To make this as fast as possible you should calculate the length of the string before you start and make the string that long full of spaces.
Then use the 'Mid' function to write each word to the required psosition within the string.

This function takes about 1 second to complete on my pc.

JR

Option Explicit

Private Sub Command1_Click()

    Dim sAlphaNumerics As String
    Dim sResult As String
    Dim iLenResult As Long
    Dim iLenWord As Long
    iLenWord = 3 '<< This is the length of the word
    Dim i As Long
    Dim j As Long
    Dim k As Long
    Dim iPos As Long
    sAlphaNumerics = "abcdefghijklmnopqrstuvwxyzABCDEFGHIJKLMNOPQRSTUVWXYZ0123456789"
    iLenResult = (Len(sAlphaNumerics) ^ iLenWord) * (iLenWord + 1) - 1
    sResult = Space(iLenResult)
    iPos = 1
    For i = 1 To Len(sAlphaNumerics)
        For j = 1 To Len(sAlphaNumerics)
            For k = 1 To Len(sAlphaNumerics)
                Mid$(sResult, iPos, iLenWord) = Mid(sAlphaNumerics, i, 1) & Mid(sAlphaNumerics, j, 1) & Mid(sAlphaNumerics, k, 1)
                iPos = iPos + iLenWord + 1
            Next k
        Next j
    Next i
    MsgBox sResult '<< sResult contains the required result string

End Sub
Hi Invader_RM,

I can write generic code that can handle any word length and doesn't have a fixed number of loops in it as JR2003 has done.

But...

How does generating every possible combination of a series of letters tie in with a spell checker?  What is it exactly you are going to do with this list?  Your word list is going to get exponentially bigger as the word length increases.  The speed at which you generate these values will be irrevelant if you have to walk a file with billions of lines in it.

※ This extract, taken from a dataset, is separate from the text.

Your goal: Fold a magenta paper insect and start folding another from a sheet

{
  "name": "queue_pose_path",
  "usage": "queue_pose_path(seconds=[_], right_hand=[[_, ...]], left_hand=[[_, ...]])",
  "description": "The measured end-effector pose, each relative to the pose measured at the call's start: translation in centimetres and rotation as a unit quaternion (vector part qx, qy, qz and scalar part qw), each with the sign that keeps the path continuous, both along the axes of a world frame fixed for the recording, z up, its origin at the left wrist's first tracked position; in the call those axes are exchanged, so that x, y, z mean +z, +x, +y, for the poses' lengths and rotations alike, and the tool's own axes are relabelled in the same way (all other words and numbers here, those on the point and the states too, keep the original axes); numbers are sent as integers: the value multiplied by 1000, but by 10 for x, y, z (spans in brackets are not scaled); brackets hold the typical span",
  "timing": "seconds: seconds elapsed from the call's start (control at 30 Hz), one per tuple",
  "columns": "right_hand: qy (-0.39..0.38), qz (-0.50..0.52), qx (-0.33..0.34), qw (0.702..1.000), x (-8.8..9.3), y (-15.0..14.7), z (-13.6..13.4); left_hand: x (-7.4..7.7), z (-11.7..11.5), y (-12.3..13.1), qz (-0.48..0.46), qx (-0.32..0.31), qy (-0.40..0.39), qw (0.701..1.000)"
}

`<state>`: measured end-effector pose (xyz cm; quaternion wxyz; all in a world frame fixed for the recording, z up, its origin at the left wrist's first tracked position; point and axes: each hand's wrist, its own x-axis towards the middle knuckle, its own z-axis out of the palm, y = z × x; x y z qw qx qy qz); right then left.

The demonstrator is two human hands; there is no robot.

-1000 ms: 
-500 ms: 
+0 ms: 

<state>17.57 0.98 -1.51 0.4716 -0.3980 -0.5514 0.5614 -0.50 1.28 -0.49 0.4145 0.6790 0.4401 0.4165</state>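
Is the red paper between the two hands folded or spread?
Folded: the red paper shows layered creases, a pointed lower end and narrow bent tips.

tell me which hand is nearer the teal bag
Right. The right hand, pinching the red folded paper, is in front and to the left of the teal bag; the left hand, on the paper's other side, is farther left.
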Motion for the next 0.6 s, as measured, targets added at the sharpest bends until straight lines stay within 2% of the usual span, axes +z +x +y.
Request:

Usually you start with a known list of words and check your input against that.  There are various ways to represent a known word list in memory that make checking if a word is valid very fast.

Idle_Mind
Invader_RM,

As Idle Mind says, you would need to hard code another loop in the function I gave above if you want to run it for 4 character words. The code below is more generic and allows you just to alter jus the variable 'iLenWord' to determine the word length. However I don't think it will work with more than 4 characters due to the length of string you would need to store the result. At 4 characters the string needs to be (62^4) * 5 characters long or about 70Mb. If it were 5 characters long the result would be (62^5) * 6  characters long or over 5Gb. It's doubtful there is enough memory on a computer to store such a string. The code could easily be modufied to output the result in partial stages.

Also the use of this would not be at all useful for a spell checking program.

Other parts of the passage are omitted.